Exercise requirements |
When you copy the listing, skip the images and return each line verbatim.
Collected data Start Marker
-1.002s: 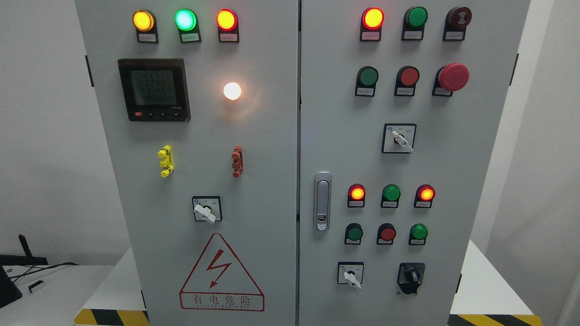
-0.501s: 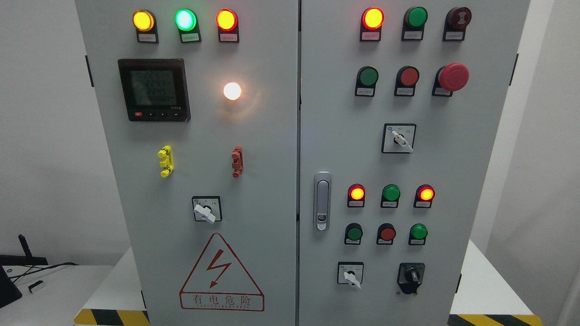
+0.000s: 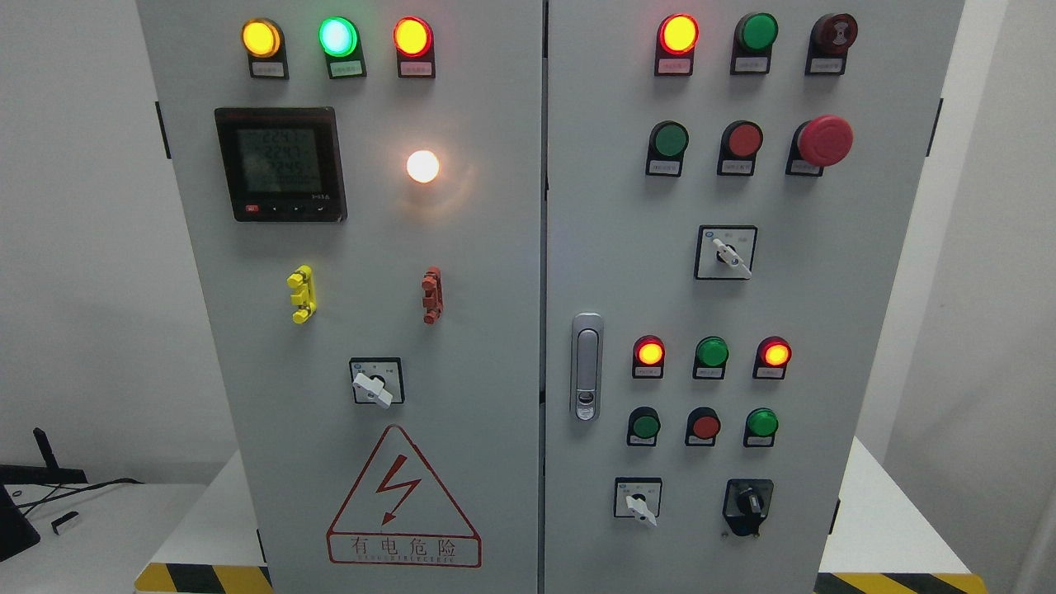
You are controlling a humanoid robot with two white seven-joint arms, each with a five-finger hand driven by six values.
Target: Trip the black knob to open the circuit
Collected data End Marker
The completed task |
-1.002s: 
-0.501s: 
+0.000s: 
You are controlling a humanoid robot with two white seven-joint arms, each with a five-finger hand driven by six values.
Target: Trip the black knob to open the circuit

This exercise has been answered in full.